-- RECORDS SUPPLIED follows --
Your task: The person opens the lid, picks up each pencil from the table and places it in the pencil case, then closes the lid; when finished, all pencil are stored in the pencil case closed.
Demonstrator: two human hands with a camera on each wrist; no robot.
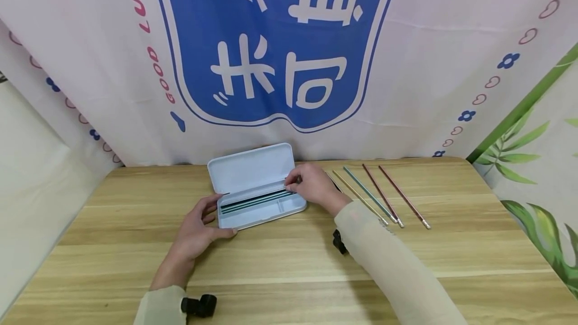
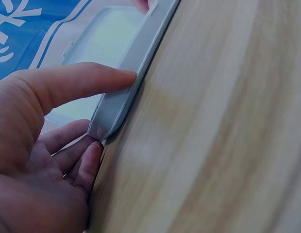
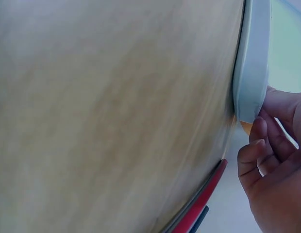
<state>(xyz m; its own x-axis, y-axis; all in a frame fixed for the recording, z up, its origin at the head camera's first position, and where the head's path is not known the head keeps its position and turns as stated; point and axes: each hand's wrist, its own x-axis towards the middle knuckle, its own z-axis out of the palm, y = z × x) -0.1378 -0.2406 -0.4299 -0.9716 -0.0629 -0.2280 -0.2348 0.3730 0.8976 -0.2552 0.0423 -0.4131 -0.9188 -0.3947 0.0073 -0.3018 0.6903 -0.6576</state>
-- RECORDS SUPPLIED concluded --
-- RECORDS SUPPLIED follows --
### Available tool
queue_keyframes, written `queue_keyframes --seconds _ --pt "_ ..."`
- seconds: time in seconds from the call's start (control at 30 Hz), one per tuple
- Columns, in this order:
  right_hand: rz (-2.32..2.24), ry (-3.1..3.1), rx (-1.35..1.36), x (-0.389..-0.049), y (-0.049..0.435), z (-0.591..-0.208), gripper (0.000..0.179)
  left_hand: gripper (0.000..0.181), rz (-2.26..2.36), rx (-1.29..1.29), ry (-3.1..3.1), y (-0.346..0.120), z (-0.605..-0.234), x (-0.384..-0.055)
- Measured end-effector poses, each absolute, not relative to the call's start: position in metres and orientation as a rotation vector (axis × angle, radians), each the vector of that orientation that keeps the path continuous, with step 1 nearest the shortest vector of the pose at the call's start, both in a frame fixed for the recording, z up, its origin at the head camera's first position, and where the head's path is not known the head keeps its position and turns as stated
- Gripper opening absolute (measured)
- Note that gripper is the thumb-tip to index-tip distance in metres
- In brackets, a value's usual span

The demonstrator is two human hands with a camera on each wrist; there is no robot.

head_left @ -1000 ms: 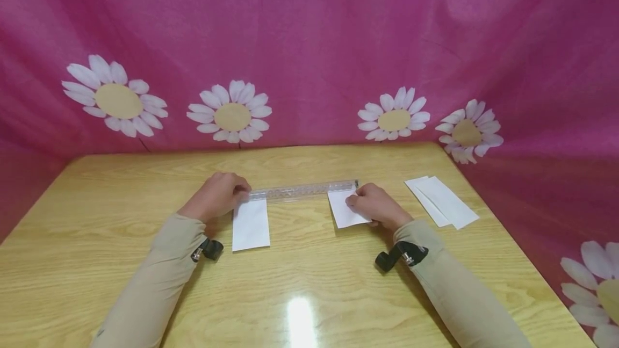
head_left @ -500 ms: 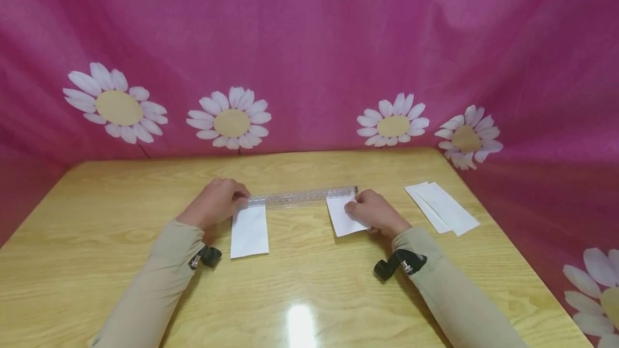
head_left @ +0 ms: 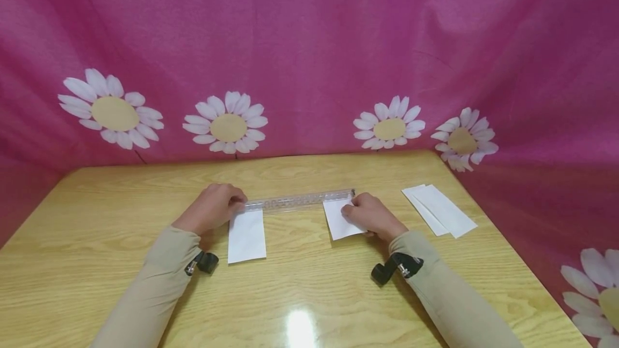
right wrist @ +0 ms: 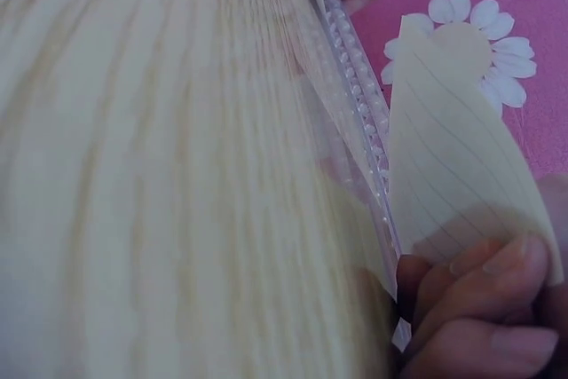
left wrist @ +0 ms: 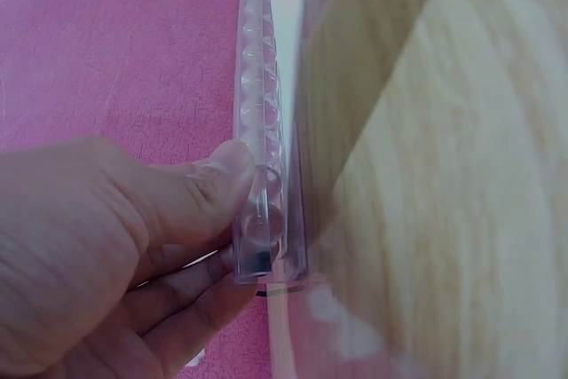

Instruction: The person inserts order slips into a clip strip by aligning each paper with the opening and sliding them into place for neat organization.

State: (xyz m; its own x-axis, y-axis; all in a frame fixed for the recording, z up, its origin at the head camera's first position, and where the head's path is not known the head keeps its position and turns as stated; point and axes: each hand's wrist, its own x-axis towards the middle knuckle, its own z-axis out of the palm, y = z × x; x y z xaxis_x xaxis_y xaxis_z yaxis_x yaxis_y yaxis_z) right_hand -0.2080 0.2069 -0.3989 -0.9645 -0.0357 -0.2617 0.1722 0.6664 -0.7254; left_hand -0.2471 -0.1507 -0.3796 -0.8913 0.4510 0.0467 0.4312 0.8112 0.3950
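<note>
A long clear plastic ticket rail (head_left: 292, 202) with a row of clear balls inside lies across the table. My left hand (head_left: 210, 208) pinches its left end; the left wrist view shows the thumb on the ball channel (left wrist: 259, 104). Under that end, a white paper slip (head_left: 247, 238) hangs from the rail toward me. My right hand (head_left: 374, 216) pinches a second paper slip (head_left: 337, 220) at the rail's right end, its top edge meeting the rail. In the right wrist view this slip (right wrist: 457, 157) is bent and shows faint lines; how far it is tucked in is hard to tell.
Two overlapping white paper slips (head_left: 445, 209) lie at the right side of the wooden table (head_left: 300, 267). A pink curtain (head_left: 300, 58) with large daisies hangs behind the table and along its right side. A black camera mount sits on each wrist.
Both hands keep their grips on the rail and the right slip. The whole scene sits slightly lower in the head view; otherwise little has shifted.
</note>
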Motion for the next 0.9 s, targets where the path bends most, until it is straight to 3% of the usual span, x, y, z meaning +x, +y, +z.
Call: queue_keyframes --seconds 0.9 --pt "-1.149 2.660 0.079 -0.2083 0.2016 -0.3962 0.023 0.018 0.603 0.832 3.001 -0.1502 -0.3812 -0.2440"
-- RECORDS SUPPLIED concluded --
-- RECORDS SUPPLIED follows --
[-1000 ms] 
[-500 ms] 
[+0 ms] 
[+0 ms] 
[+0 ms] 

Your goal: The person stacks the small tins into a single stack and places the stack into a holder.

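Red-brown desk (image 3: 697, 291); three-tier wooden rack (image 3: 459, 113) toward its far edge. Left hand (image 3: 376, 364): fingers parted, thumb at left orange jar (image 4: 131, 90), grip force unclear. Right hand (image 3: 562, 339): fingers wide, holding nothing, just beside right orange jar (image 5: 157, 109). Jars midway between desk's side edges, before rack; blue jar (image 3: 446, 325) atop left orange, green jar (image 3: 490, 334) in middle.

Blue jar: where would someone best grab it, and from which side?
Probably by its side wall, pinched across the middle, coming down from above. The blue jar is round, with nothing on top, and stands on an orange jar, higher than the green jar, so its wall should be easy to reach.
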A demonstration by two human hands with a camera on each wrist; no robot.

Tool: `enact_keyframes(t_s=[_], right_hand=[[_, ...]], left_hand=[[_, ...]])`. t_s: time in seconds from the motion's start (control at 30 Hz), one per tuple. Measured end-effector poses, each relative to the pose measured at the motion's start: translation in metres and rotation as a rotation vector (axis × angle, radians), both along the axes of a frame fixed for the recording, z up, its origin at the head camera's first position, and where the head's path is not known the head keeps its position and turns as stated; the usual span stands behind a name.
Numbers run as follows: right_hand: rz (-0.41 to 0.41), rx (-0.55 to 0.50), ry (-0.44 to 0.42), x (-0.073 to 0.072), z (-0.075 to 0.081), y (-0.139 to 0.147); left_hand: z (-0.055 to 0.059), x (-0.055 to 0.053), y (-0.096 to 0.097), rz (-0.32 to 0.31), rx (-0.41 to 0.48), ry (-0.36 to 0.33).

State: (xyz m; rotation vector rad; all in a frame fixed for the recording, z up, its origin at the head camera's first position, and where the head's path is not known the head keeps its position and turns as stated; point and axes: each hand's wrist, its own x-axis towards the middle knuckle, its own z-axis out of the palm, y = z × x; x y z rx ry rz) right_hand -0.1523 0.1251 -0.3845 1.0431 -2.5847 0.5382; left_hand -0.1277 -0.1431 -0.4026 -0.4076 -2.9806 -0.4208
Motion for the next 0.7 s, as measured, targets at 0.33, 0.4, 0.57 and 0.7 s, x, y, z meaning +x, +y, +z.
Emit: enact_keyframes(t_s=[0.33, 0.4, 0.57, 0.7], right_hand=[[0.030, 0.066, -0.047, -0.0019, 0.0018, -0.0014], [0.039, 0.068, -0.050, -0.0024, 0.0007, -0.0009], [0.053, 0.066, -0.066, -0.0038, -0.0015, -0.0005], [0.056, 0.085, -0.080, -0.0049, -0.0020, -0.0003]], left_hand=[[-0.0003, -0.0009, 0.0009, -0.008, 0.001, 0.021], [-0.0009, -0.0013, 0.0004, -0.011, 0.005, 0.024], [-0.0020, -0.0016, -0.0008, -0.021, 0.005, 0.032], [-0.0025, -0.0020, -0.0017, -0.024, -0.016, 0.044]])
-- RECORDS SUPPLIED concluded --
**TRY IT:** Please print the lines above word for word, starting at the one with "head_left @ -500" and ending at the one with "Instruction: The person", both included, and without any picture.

**YOUR SOLUTION:**
head_left @ -500 ms: 
head_left @ +0 ms: 
right wrist @ +0 ms: 
left wrist @ +0 ms: 

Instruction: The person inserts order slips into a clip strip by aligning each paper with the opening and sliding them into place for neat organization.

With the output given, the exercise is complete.